USA Today obtained a copy of the letter and reported Assistant Attorney General for the Antitrust Division Makan Delrahim warned NCAA President Mark Emmert that NCAA’s prospective policies may raise antitrust concerns from the Department of Justice (DOJ). “Ultimately, the antitrust laws demand that college athletes, like everyone else in our free market economy, benefit appropriately from competition,” wrote Delrahim in the letter.

Emmert expressed frustration with the DOJ’s stance in the past. Yet, in a response letter to Delrahim obtained by the New York Times, Emmert stated, “We believe, as courts have regularly held, that our current amateurism and other rules are indeed fully compliant” with federal antitrust law.

The NCAA faces increasing pressure to modify its policies to allow student athletes to profit off the use of their name, image, or likeness. Six states, including California and Florida, have already passed various NIL-related laws and will continue to challenge the NCAA’s current policies. The NCAA has not officially announced a date for the rescheduled vote.

Biden’s Executive Orders Are Promising for International Students

Immigration reform is central to President Joe Biden’s executive actions during his first 100 days in office. On January 20, 2021, President Biden revoked several of former President Donald Trump’s executive orders and related proclamations, including Executive Order 13780 (Protecting the Nation from Foreign Terrorist Entry into the United States).

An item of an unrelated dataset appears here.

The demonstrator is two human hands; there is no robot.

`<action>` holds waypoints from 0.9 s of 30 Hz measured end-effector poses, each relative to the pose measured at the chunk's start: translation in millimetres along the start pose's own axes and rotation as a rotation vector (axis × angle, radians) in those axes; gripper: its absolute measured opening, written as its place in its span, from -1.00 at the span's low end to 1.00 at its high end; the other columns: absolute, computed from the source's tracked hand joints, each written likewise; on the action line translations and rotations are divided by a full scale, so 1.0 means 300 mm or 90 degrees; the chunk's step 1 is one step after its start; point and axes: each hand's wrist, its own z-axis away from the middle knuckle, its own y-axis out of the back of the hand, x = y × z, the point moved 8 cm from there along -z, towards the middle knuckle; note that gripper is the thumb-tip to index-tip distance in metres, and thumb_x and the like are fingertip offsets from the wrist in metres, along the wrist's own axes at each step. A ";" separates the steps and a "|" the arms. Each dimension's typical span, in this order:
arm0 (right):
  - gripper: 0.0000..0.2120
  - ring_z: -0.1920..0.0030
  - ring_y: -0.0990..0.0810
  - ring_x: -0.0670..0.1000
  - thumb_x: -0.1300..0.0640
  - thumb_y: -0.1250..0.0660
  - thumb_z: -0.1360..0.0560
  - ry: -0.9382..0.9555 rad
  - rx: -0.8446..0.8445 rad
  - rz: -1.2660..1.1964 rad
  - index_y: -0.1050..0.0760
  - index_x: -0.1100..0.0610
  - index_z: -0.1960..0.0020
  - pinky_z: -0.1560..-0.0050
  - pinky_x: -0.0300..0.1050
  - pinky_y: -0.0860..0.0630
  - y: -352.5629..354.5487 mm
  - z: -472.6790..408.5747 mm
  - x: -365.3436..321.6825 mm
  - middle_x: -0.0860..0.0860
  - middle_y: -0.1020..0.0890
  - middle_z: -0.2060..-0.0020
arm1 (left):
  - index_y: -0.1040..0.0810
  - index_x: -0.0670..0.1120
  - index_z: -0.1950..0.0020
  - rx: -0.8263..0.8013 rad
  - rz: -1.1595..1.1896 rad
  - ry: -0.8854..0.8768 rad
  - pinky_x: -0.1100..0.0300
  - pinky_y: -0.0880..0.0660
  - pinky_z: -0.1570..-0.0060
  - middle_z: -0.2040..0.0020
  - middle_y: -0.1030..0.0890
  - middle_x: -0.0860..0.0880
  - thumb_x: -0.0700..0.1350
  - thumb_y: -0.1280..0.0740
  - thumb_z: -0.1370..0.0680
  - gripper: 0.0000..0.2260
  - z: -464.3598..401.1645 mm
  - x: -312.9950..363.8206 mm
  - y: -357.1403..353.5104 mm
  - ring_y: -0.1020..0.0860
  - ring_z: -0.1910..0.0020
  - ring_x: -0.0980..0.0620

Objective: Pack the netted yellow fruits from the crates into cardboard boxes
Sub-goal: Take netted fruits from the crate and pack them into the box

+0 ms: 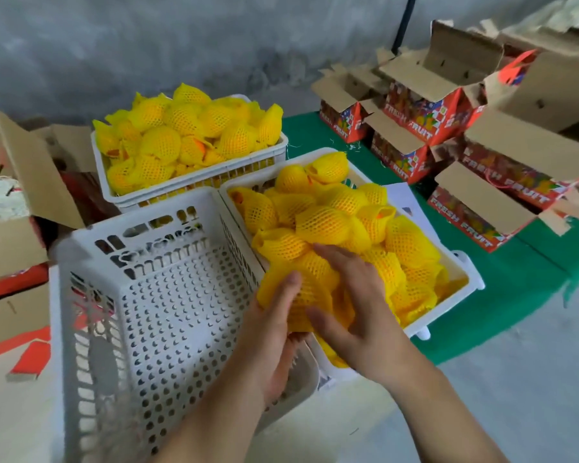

By ending the travel ban to Muslim-majority and African countries and reaffirming their support for the Deferred Action for Childhood Arrivals (DACA) program, the Biden-Harris administration is not only making it easier for more international students to study in the United States, but is also encouraging international graduate students in STEM fields to stay stateside after graduation.

These executive orders align with Biden’s campaign promises to protect dreamers and their families, exempt recent graduates of PhD programs in STEM fields from visa caps, and give green cards to foreign graduates of U.S. doctoral programs, according to “The Biden Plan for Securing Our Values as a Nation of Immigrants” on his campaign website.

“These first executive orders are a vital component of restoring the confidence of international students and scholars as they choose where to study and contribute to U.S. campuses, our economy, and our communities,” said Esther D. Brimmer, the executive director and CEO of NAFSA: Association of International Educators.